How can we separate the risks associated with depression from those associated with antidepressant use? The best way is to perform an RCT in which depressed patients are randomized to receive antidepressant drug treatment vs, say, cognitive-behavior therapy with follow-up for, say, 5–10 years during which time a sufficient number of medical events would have occurred for meaningful statistical analysis. Unfortunately, such a study would be logistically challenging to conduct. Researchers therefore employ observational designs. For example, they may conduct case-control studies of patients with and without an adverse outcome to determine who had vs had not been exposed to antidepressant drugs. Or, they may conduct cohort studies in which patients exposed vs unexposed to antidepressant drugs are followed for many years to determine in whom adverse outcomes do vs do not occur. Data for such observational studies are most commonly extracted from insurance, health care, national register, or other electronic databases.4,5
Addressing Confounding and Other Unbalanced Risks in Observational Studies
In RCTs, at baseline, the process of randomization tends to balance between antidepressant-treated and untreated groups not only risk factors for the adverse outcome that are related to the diagnosis (confounding variables) but also all other risk factors, some of which may have been measured and recorded in the study, some of which may not have been measured, and the rest of which are unknown.6 So, at the RCT endpoint, it is reasonably valid to directly compare the incidence of the adverse outcome between antidepressant-treated and untreated groups.
In observational studies, participants are not randomized to the groups of interest. So, at baseline, risk factors are not balanced between the groups of interest as they are in RCTs. Researchers use one or more ways to deal with this problem. A method invariably employed is to statistically adjust for measured risk factors using regression analysis (discussed later). For example, the effect of antidepressant vs no antidepressant exposure on an adverse medical outcome can be examined after adjusting for age, sex, socioeconomic status, diet, level of physical activity, cardiometabolic characteristics at baseline, and so on. Note that how good the statistical adjustment is will depend on how well these risk factors are measured. So, if baseline smoking is operationalized as smoker vs nonsmoker (rather than measured in terms of the number of cigarettes smoked per day and years of smoking), the statistical adjustment for baseline smoking will be poor. Note also that risk factors that are not measured and risk factors that are not known cannot be adjusted for, making the adjustment for extraneous risk factors even poorer in observational studies.

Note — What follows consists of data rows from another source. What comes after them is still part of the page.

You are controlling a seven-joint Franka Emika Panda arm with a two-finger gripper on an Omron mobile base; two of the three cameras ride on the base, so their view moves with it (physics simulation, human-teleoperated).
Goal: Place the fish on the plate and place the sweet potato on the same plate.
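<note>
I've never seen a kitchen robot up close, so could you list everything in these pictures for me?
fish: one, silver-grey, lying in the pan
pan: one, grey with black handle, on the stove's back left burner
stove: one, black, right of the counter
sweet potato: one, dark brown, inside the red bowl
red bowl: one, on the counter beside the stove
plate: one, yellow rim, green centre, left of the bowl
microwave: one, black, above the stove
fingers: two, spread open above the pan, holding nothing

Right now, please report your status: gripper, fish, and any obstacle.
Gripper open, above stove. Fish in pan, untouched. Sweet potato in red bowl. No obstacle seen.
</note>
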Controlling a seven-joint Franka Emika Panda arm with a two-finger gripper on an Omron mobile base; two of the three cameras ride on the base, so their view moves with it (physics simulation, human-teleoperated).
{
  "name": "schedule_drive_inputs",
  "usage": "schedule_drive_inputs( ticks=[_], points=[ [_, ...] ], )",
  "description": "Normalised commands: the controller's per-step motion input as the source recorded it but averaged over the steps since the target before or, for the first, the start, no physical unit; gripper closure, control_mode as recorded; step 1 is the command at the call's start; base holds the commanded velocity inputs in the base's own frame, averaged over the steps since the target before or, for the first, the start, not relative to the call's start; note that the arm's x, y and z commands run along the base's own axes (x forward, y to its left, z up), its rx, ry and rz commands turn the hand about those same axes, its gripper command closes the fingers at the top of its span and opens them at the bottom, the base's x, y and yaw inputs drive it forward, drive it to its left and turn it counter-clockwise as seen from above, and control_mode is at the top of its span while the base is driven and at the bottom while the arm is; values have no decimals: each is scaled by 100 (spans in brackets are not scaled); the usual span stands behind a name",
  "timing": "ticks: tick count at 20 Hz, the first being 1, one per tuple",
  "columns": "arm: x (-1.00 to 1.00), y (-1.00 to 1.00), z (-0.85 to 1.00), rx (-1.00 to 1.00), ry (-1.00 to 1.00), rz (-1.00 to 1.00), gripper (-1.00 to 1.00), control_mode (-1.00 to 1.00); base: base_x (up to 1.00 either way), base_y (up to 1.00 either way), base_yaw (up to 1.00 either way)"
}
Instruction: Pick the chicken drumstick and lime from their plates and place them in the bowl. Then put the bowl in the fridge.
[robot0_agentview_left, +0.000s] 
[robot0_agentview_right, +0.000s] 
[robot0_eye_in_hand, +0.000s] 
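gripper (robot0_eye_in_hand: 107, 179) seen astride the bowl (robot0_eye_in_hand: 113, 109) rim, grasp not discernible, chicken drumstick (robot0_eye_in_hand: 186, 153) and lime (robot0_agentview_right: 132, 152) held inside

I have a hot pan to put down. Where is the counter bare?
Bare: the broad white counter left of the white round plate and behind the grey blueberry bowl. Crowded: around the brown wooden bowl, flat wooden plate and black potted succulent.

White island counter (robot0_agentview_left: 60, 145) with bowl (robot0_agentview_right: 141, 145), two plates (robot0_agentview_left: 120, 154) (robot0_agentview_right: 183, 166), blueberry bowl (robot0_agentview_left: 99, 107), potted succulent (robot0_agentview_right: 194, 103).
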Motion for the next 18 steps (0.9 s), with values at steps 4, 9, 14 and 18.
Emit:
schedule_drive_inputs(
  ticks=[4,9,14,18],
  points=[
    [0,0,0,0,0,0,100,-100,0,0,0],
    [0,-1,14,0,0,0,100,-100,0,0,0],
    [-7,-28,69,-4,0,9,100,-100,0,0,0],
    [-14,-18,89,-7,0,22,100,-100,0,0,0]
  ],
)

A better way of addressing risk factors that are unbalanced between antidepressant-treated vs untreated groups is to perform propensity score matching wherein, regardless of actual grouping, regression analysis is used to identify characteristics of study participants who did vs did not receive antidepressant drugs. The results of the regression can then be used to produce a number (the propensity score) that tells us how likely each study participant is to belong to the treated vs untreated group regardless of the actual treatment status. In the next step, each participant who received antidepressant treatment is matched with a participant who did not receive the antidepressant but who had the same or closely similar propensity score as the participant who did receive the antidepressant. The sample size drops considerably because many treated vs untreated participants may have propensity scores that cannot be matched. In the final step, the matched participants are compared for risk of the adverse outcome. Unfortunately, although propensity score matching helps balance (between treatment groups) measured risk factors for the adverse outcome, it will not properly balance for inadequately measured risk factors, and it cannot balance for unmeasured and unknown risk factors. A further problem is that those who are matched may not be representative of their respective groups.7
As a specific way of addressing confounding by indication, adverse medical outcomes can be examined only in depressed patients, comparing those who did vs did not receive antidepressant treatment; unfortunately, the problem now shifts from confounding by indication to confounding by indication severity because more severely depressed patients are more likely to have received antidepressant drugs and because more severe depression may predispose more greatly to worse medical outcomes.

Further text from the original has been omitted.